Editor's Note: Agri-Pulse and the Chicago Council on Global Affairs are teaming up to host a monthly column to explore how the US agriculture and food sector can maintain its competitive edge and advance food security in an increasingly integrated and dynamic world.
We face an unprecedented crisis as a global humanitarian community. The scale of COVID-19’s impact on world markets and subsequent mass restrictions on the movement of goods and people has not been seen since the second World War, well before the World Food Programme (WFP) was established in 1961, at the behest of then U.S. President Eisenhower. And even in the recent years before this latest crisis, conflict, climate change and natural disasters had already pushed more internally displaced people and refugee communities to the edge, having to rely on humanitarian aid from WFP and others. It is vital at this critical moment that WFP maintain its food assistance programmes, which offer a lifeline to 87 million vulnerable people in more than 80 countries around the world. WFP’s top priority is to ensure it has the resources in place to meet the food and nutrition needs of the people that so depend on it.

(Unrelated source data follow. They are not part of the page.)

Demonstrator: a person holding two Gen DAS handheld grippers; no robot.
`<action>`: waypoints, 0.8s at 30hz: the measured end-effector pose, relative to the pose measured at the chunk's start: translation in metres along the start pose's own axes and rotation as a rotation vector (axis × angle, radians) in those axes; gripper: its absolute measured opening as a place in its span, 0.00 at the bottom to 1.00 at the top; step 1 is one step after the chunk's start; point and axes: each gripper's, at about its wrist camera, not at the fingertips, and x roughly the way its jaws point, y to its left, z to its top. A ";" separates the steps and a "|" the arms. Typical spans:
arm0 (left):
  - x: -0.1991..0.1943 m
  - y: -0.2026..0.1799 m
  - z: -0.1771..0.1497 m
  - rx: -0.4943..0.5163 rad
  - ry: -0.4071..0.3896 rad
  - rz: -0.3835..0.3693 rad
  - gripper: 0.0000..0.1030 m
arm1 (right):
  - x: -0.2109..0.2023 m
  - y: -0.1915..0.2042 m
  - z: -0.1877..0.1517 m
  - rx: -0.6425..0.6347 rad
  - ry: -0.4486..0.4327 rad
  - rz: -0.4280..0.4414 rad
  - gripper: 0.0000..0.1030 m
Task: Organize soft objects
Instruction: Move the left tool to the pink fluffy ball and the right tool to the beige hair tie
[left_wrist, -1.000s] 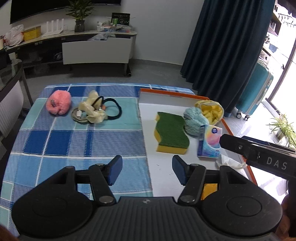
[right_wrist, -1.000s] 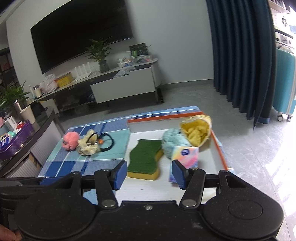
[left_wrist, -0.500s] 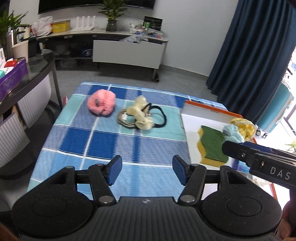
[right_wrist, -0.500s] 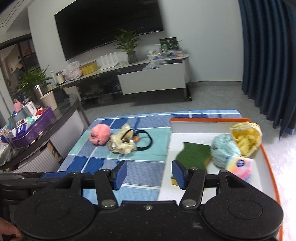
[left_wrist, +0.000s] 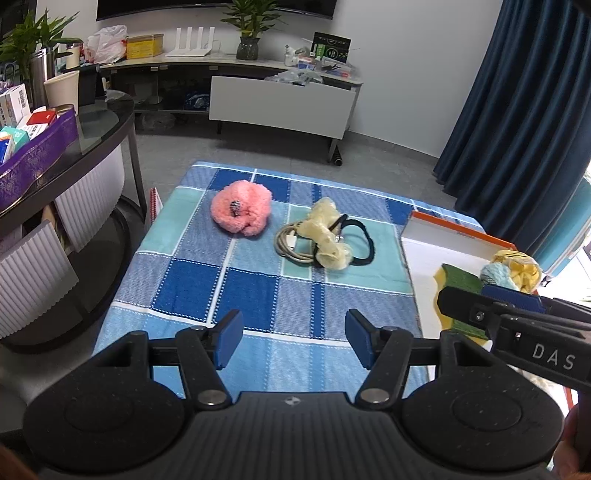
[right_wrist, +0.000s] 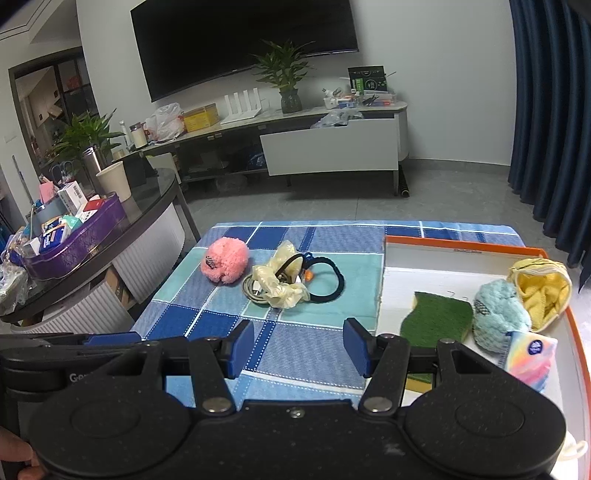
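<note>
**Both grippers over the checked cloth, nothing held**

Left wrist view: left gripper (left_wrist: 293, 341) hangs over the near part of the worktop's blue checked cloth (left_wrist: 251, 288), jaws released, nothing btwn them. Pink fluffy ball (left_wrist: 242, 212) lies far left on the cloth; cream scrunchie (left_wrist: 327, 240) w/ a coiled cable and black hair tie (left_wrist: 360, 245) just right of it. Right gripper (left_wrist: 513, 306) pokes in from the right, over the tray.

Right wrist view: right gripper (right_wrist: 298, 347) jaws apart, empty. Orange-rimmed tray (right_wrist: 461, 249) at right holds green sponge (right_wrist: 436, 321), light-blue fluffy ball (right_wrist: 498, 314), yellow pouch (right_wrist: 543, 291), tissue pack (right_wrist: 532, 354).
</note>
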 end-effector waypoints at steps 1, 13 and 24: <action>0.001 0.002 0.001 0.000 0.001 0.002 0.61 | 0.002 0.001 0.001 -0.003 0.002 0.002 0.64; 0.025 0.022 0.012 -0.008 0.024 0.028 0.63 | 0.038 0.013 0.009 -0.032 0.038 0.023 0.64; 0.052 0.043 0.024 -0.030 0.045 0.058 0.64 | 0.095 0.019 0.018 -0.055 0.085 0.054 0.62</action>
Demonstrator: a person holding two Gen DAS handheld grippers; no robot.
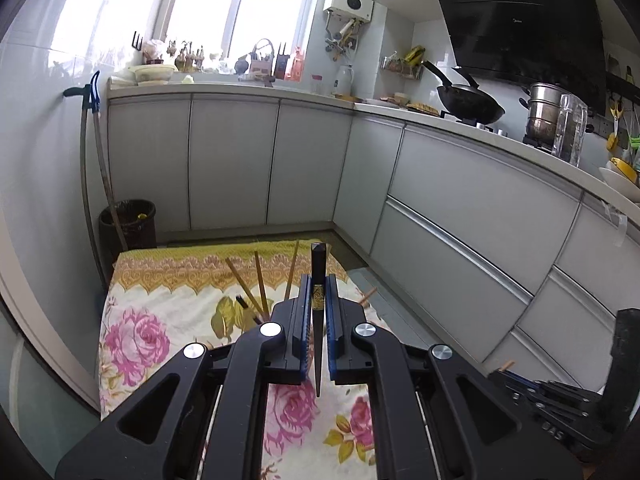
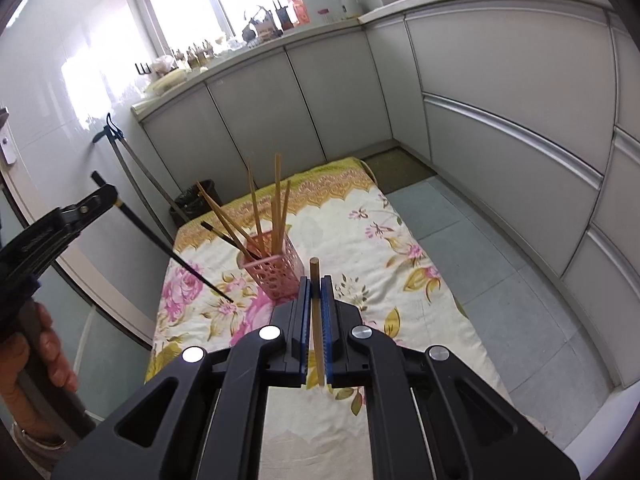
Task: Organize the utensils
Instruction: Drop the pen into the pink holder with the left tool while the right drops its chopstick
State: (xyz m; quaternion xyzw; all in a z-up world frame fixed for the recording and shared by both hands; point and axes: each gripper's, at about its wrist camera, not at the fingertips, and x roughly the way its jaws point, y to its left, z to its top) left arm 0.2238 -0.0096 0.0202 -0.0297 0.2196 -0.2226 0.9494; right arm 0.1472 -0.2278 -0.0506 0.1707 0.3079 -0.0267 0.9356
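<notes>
My left gripper [image 1: 318, 280] is shut on a black chopstick [image 1: 319, 312] that points forward, above the table. It also shows in the right wrist view [image 2: 105, 194], at the left, with the black chopstick [image 2: 176, 258] slanting down toward the cloth. My right gripper [image 2: 316, 282] is shut on a wooden chopstick [image 2: 316, 312], held just in front of a pink perforated holder [image 2: 276, 276]. The holder stands on the floral cloth and holds several wooden chopsticks [image 2: 276, 204] and a black one [image 2: 224, 238]. In the left wrist view only the chopstick tops [image 1: 258, 276] show.
The table is covered by a floral cloth [image 2: 384, 248]. White kitchen cabinets [image 1: 460, 216] run along the back and right. A dark bin [image 1: 128, 224] and long-handled tools [image 1: 94, 160] stand at the far left. The tiled floor [image 2: 500, 288] lies right of the table.
</notes>
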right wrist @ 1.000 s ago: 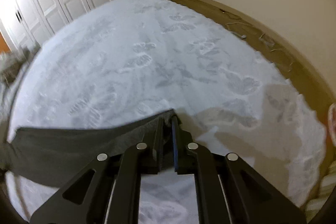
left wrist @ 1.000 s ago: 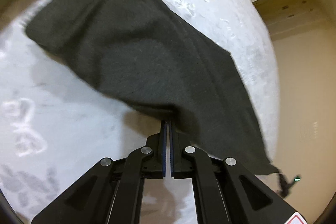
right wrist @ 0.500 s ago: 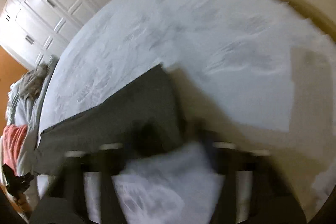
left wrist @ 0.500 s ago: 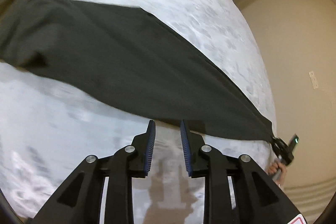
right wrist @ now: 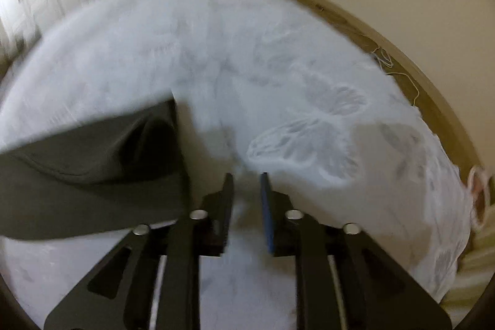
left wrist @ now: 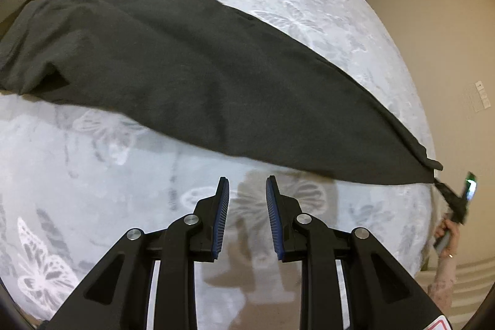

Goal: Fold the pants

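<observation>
Left wrist view: the dark grey pants [left wrist: 191, 76] lie spread lengthwise across the white butterfly-print bedspread [left wrist: 92, 175], one long band from far left to the right edge of the bed. Looks like the legs are laid one on the other, so a first lengthwise fold seems done; the crosswise folds are not yet made, by this reading. Fabric is soft knit, mostly flat, w/ a shallow ridge and a turned-under flap near the left end. Right end tapers to a narrow tip. The left gripper [left wrist: 247, 190] hovers just short of the near edge of the pants, jaws spread apart, blue pads bare, nothing btwn them. At far right the right gripper [left wrist: 454, 200] sits at the tip of the pants, w/ the person's hand [left wrist: 447, 234] below it; too small here to tell if it touches the cloth.

Right wrist view, blurry: one end of the pants [right wrist: 92, 175] lies left of the fingers, w/ the opening gaping slightly and the near corner just beside the left finger. The right gripper [right wrist: 246, 184] has its jaws apart, only bedspread [right wrist: 309, 113] btwn them, gripping nothing. Both tools free, so the next grab would prob. be at one end to bring it over the other. Risk: the gaping end may bunch unless smoothed first.
</observation>
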Tool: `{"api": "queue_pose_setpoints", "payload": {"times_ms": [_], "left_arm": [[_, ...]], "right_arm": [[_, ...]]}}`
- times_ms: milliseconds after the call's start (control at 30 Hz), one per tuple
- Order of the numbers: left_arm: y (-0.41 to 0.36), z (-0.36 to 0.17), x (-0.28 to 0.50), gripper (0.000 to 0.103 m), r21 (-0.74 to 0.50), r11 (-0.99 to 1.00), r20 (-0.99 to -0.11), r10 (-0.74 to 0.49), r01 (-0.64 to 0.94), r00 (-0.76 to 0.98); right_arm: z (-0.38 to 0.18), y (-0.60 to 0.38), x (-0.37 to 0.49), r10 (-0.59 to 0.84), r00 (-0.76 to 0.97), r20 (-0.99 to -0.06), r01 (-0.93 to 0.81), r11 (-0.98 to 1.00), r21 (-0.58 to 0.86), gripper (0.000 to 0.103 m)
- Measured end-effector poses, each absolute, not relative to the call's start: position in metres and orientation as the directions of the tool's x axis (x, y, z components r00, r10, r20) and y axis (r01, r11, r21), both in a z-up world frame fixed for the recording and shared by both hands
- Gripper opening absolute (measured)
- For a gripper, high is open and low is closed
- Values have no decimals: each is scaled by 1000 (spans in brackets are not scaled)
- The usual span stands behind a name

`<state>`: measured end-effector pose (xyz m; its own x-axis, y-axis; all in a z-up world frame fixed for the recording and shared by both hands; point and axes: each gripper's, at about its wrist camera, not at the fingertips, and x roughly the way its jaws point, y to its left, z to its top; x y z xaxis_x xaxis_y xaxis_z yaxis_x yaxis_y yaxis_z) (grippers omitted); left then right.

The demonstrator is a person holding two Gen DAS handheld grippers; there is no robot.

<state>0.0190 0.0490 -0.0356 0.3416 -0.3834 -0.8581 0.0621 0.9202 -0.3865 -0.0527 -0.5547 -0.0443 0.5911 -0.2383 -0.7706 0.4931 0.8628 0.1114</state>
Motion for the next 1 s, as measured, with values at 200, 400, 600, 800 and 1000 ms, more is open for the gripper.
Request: {"api": "queue_pose_setpoints", "payload": {"times_ms": [200,400,600,800,1000], "left_arm": [[81,-34,16,22,-426,905,-829,-387,-7,404],[92,-26,7,22,-408,912,-816,-380,32,436],[94,-23,17,25,-365,930,-805,-341,48,486],[103,-32,32,25,-375,927,-806,-317,-17,500],[203,-17,6,35,-514,824,-729,-273,-240,628]], "right_arm": [[-21,-511,-32,-164,633,-756,358,928,99,47],[-55,-500,6,-288,532,-796,374,924,-84,62],[-50,-524,30,-200,577,-792,412,909,71,6],[-68,-553,36,-375,402,-835,567,818,-94,11],[-15,-469,-20,-283,638,-716,469,880,70,55]]}}
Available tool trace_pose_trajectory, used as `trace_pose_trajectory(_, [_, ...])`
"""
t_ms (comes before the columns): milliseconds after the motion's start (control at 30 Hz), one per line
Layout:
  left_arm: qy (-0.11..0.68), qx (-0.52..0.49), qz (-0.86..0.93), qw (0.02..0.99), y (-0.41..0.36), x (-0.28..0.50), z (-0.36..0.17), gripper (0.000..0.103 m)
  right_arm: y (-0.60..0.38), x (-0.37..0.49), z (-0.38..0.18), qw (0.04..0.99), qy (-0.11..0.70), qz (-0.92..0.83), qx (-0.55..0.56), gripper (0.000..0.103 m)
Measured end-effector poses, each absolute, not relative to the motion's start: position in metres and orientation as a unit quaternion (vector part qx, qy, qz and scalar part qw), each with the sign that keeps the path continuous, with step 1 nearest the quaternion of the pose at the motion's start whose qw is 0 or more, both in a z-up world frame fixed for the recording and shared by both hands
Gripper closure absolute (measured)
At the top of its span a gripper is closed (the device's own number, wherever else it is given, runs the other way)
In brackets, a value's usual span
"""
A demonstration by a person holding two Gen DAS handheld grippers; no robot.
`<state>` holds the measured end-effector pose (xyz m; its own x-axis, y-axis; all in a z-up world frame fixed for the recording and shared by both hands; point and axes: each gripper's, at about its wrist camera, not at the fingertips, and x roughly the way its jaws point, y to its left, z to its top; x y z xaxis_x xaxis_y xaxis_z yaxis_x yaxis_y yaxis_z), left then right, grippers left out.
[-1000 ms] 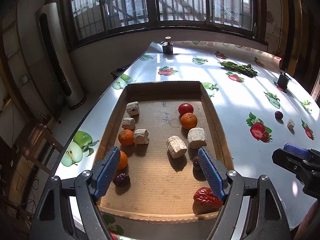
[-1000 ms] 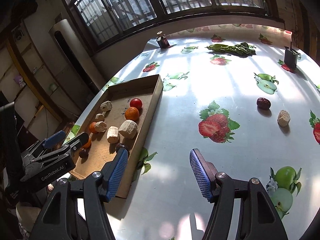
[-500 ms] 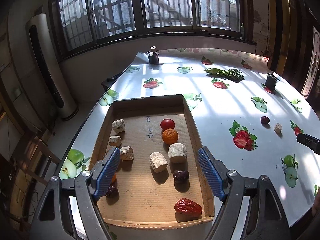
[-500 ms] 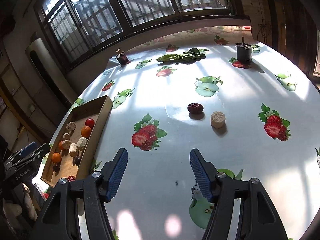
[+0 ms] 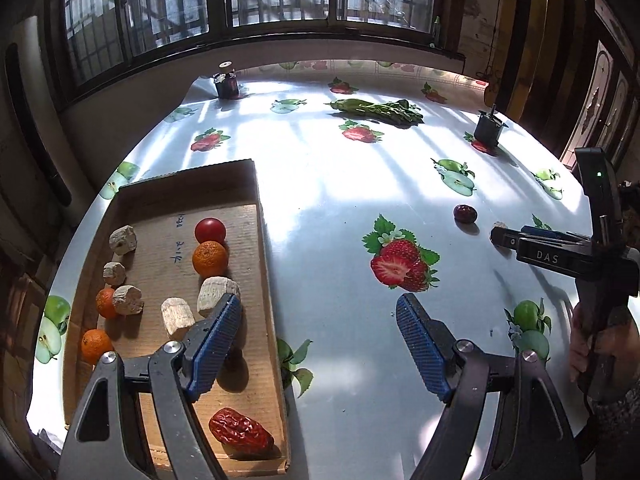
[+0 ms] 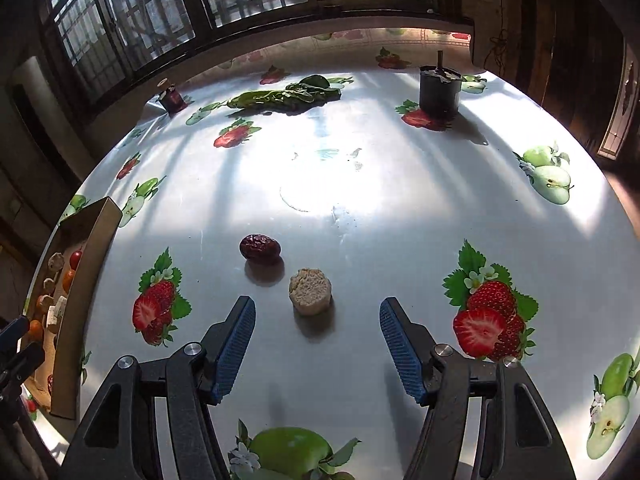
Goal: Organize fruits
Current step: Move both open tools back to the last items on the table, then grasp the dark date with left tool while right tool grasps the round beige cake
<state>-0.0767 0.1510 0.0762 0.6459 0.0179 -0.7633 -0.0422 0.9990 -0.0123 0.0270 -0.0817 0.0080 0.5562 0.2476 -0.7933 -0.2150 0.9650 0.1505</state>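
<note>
A cardboard tray [image 5: 256, 184] at the table's left holds a red tomato [image 5: 210, 230], oranges [image 5: 210, 258], several pale chunks [image 5: 176, 316] and a red date [image 5: 240, 432]. On the bare table lie a dark red date [image 6: 260, 248] and a pale chunk [image 6: 310, 291]. My right gripper [image 6: 317, 340] is open and empty, with the chunk just ahead between its fingers and the date to the front left. My left gripper [image 5: 320, 344] is open and empty over the tray's right wall. The right gripper also shows in the left wrist view [image 5: 560, 248].
A bunch of green leaves [image 6: 280, 96], a dark pot [image 6: 438, 90] and a small jar [image 6: 170, 98] stand toward the table's far side near the window. The tablecloth carries printed strawberries and apples.
My right gripper has swung right from the tray side to the date and chunk, now close in front. My left gripper has shifted right, off the tray's middle to its right wall.
</note>
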Motion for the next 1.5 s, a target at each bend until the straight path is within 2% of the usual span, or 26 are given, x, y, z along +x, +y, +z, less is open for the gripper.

At that time of WFP’s establishment, the United States was producing a surplus of grain. The idea behind creating WFP was to responsibly share that abundance of food with vulnerable countries and communities around the world. Since then, we have innovated and evolved and moved towards food vouchers and direct cash-based assistance, supporting local markets where they already exist and providing hungry families with freedom of choice - in many contexts the most efficient and effective solution. But with global and local markets now disrupted, WFP has had to re-evaluate how we can best deliver assistance where it’s needed most.
As WFP’s Acting Supply Chain Director, John Crisci recently told Axios, "There is enough food, but food and other essential commodities must keep moving. We cannot let this health crisis turn into a food crisis."
This is the crux of the problem we face.